Kaius, presiding over the court, pointed out the hole in Hector’s plan. “And if we redirect all of our efforts to bolstering the City’s foundation as you suggest, we might as well prepare the crown to place on his head upon his return. You acknowledge the army sieging your walls, yet you fail to see swords they carry. Once they have starved us out morally, they will cut in twain every man who had challenged their authority, once they fully capture the hearts and minds of the populous.”

“So your plan is what, exactly?” Hector must have thought he had Kaius right where he wanted him. Both of them certainly had a point, but Hector was the only one so far who had actually offered a solution, albeit a radical one. Valoricus wasn’t sold on Hector’s plan to reroute all efforts to bolster the weak points in the mines and to pause the work in the quarries entirely, however, so he was curious as to what Kaius would suggest.

“We’ve done little at this point to even validate the claims,” Kaius said. “The economic impact of marching headlong into doing what you are suggesting will be felt for many months or years, even, depending on how long it takes to complete the project. Meanwhile, homes where people live will fall into disrepair, construction currently in place will cease, leaving buildings in dangerous, incomplete states for an indeterminate time.”

“You mean Primisian homes, Primisian buildings,” Hector said. Hector, like the other minority of Solumians that managed to hold enough wealth and notoriety to be gain a seat on the Senate, harbored much resentment toward the Primisian class. He may have been a Senator and one of the wealthier ones at that, but he was still Solumian, so there was no way he could overcome the invisible but fortified barrier of success in the City.

“I think you and I both know whose homes would sustain the lion’s share of the destruction if the mines collapsed. I wonder what your viewpoint would be if, instead of the tenement blocks, it were your ancestral manor that sat atop the mines. Do you think at that point there would be time for inaction and months of surveying to find out what we already know, yea, what warning the public has already received?”

“The placement of the mines is irrelevant!” shouted the Urban Praetor Tolamirus Aurumantian. “You so badly want to turn this into another argument about class, because you always make everything about class.
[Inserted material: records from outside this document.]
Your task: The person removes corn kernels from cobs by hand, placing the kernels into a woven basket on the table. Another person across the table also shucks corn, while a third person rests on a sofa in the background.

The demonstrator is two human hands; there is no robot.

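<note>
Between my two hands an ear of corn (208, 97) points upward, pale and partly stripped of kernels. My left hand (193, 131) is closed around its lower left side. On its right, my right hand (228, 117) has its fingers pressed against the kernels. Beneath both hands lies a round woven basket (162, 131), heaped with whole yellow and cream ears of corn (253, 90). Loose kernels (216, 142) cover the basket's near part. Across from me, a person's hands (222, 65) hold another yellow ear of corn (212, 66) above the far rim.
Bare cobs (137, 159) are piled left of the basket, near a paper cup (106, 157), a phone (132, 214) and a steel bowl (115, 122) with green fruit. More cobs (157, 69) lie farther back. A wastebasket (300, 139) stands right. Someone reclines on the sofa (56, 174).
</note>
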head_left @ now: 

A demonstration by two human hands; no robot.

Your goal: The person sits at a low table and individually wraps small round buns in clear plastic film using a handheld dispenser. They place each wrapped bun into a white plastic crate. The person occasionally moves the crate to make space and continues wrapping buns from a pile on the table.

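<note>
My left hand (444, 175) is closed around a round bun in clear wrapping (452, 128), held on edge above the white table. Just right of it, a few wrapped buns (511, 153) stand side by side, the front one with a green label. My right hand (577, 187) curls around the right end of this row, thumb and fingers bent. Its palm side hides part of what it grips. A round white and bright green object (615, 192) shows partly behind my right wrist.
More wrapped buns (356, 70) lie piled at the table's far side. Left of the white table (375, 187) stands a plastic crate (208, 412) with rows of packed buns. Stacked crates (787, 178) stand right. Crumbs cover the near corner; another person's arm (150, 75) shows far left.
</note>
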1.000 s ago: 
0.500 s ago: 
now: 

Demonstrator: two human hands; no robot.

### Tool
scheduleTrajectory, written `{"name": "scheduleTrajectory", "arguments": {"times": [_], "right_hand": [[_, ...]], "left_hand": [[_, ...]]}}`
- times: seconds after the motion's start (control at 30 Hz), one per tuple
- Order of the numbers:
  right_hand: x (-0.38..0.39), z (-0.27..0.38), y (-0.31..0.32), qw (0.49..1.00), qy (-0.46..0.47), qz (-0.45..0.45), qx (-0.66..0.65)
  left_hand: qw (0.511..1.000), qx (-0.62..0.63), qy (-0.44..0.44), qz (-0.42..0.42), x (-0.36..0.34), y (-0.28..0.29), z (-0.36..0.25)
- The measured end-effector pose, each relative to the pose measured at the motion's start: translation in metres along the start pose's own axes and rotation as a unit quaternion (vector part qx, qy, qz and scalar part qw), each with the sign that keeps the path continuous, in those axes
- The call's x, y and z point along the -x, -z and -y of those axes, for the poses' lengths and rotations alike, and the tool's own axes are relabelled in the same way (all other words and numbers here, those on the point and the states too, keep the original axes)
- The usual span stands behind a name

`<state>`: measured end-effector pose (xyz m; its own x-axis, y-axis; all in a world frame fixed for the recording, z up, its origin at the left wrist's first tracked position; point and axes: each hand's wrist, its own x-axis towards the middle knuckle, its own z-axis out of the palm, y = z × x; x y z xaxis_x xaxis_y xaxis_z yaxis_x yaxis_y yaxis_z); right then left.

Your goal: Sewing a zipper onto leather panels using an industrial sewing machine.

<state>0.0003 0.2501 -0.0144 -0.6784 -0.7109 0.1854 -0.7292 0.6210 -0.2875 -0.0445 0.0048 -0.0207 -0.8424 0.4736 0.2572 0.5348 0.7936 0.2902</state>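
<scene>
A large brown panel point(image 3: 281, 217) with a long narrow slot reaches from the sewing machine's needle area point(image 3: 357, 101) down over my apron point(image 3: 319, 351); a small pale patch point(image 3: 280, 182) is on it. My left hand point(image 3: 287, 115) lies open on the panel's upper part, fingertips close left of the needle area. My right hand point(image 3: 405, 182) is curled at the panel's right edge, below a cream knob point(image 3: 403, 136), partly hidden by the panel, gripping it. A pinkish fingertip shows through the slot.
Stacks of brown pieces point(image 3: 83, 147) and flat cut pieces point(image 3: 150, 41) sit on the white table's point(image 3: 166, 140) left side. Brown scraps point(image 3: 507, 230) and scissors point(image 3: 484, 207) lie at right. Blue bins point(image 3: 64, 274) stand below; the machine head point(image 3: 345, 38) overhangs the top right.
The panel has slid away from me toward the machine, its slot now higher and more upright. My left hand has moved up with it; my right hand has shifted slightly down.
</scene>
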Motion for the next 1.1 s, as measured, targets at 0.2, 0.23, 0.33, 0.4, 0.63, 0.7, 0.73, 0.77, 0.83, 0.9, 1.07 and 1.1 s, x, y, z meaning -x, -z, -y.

You have been standing on the backs of the Solums to climb high in your career, but what have you done with all of your wealth to improve the status of the people who have put you where you are? You shout and cry foul any time you can twist any issue to be about them, but I see you every night going home under protection of your personal guard, just like the men here that you so castigate.”

“Say what you will to deflect my argument,” said Hector, not skipping a beat. “But if the vast majority of the mines collapse and the working class are crushed along with it, who, then, will remain to rebuild? Do you imagine that your sons and daughters will adapt well to hard labor when they are called upon to pick up the pieces? Let me see your hands, Praetor, that I might count the callouses.”

The Praetor, red-faced, hesitated long enough to miss his chance to respond, as it so often happened in the Senate. Tolamirus had risen up the ranks on the coat tails of far greater men, blanketing himself with the glory of what honor was possible when there was no foe to conquer. The fact that he held the most important position underneath the Consul for the City was a testament to the man’s fine art of licking his superiors’ boots. Valoricus would never stoop to such lows, so he was stuck simply being a respected senior Senator and never a real contender for higher office. Not to mention he hated campaigning, something the three men arguing on the floor had absolutely no qualms doing.

The one thing Valoricus did have in common with Tolamirus was that both of their sons were now out playing soldier with a man who neither of them fully trusted. Valoricus blamed Kaius’ inaction for allowing the whole series of events to go on unimpeded. The reality of the day would never had come to fruition had the consul simply acted sooner and not allowed the Stranger to ride the momentum he had created by crashing through the Holy Gate.

“We must act, now,” Valoricus said, calmly but with great volume. The place he had chosen as his seat in this forum was no accident – it had the best acoustics in the entire building, so when Valoricus did speak, the others would listen.

“Hector is right to say that we do not have time for inaction. But Kaius is correct that we cannot simply follow the orders of an outsider based on hysteria, a hysteria that he himself created. We are the governing body here. The City looks to us for guidance, even if they are smitten by hero worship. We must calmly and with great wisdom and union with one another, spend what resources we have. At the same time, we must put aside our differences and form a coherent plan to address what happens if the Stranger return victorious. This will require a joint decision from both Consuls, so that whatever we decide, we will have the support of the Church. Make them feed the masses whatever we need them to believe, so that we do not simply roll over to the command of the outsider. We cannot act alone, and we must act now.”

As Valoricus sat down, he listened to the murmur of the other Senators discussing amongst themselves what he had just spoken. That was always the measure of his effectiveness as an orator – how long it took for somebody else to raise their voice after he had finished speaking. No mere Senator would challenge him this time.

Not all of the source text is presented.